Interleukin 35 (IL-35) is a heterodimeric cytokine involved in the development of atherosclerosis. The aim of the present study was to establish if the polymorphisms of IL-12A and EBI3 genes that encode the IL-35 subunits are associated with the development of premature coronary artery disease (CAD) in Mexican individuals. The IL-12A and EBI3 polymorphisms were determined in 1162 patients with premature CAD and 873 controls. Under different models, the EBI3 rs428253 (OR = 0.831, Padd = 0.036; OR = 0.614, Prec = 0.033; OR = 0.591, Pcod2 = 0.027) and IL-12A rs2243115 (OR = 0.674, Padd = 0.010; OR = 0.676, Pdom = 0.014; OR = 0.698, Phet = 0.027; OR = 0.694, Pcod1 = 0.024) polymorphisms were associated with decreased risk of developing premature CAD. Some polymorphisms were associated with clinical and metabolic parameters. Significant different levels of IL-35 were observed in EBI3 rs4740 and rs4905 genotypes only in the group of healthy controls. In summary, our study suggests that the EBI3 and IL-12A polymorphisms play an important role in decreasing the risk of developing premature CAD; it also demonstrates the relationship of the EBI3 rs4740 and rs4905 genotypes with IL-35 levels in healthy individuals.

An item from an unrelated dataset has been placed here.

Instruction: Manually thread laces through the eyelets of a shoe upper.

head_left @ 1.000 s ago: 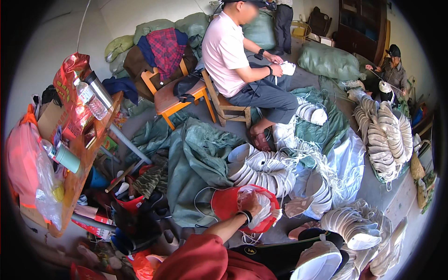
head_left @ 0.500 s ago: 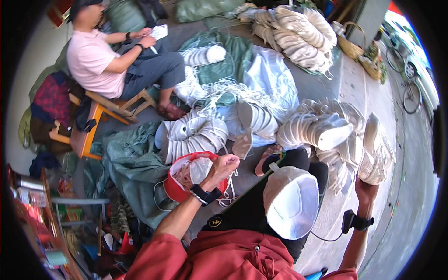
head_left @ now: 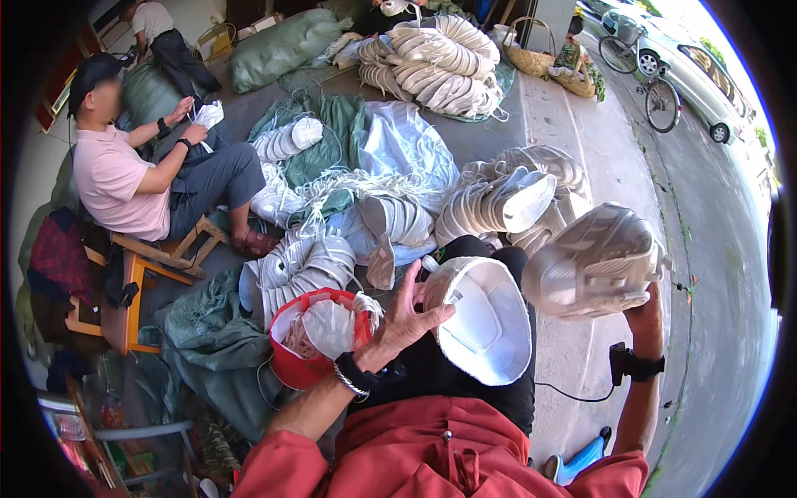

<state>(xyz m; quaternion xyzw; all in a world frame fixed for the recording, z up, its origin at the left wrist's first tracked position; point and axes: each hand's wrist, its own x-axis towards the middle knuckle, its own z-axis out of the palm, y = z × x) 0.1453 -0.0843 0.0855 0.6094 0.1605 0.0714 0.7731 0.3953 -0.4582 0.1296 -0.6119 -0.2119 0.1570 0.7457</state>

机译:白介素35(IL-35)是一种异二聚体细胞因子,参与动脉粥样硬化的发展。本研究的目的是确定墨西哥个体中编码IL-35亚基的IL-12A和EBI3基因多态性是否与早发冠状动脉疾病(CAD)的发生有关。 IL-12A和EBI3多态性在1162例CAD早期患者和873例对照中确定。在不同模型下,EBI3 rs428253(OR = 0.831,Padd = 0.036; OR = 0.614,Prec = 0.033; OR = 0.591,Pcod2 = 0.027)和IL-12A rs2243115(OR = 0.674,Padd = 0.010; OR = 0.676, Pdom = 0.014; OR = 0.698,Phet = 0.027; OR = 0.694,Pcod1 = 0.024)多态性与降低过早CAD的风险相关。一些多态性与临床和代谢参数有关。仅在健康对照组中,在EBI3 rs4740和rs4905基因型中观察到了显着不同的IL-35水平。总而言之,我们的研究表明EBI3和IL-12A多态性在降低过早发生CAD的风险中起着重要作用。它还证明了健康个体中 EBI3 rs4740和rs4905基因型与IL-35水平的关系。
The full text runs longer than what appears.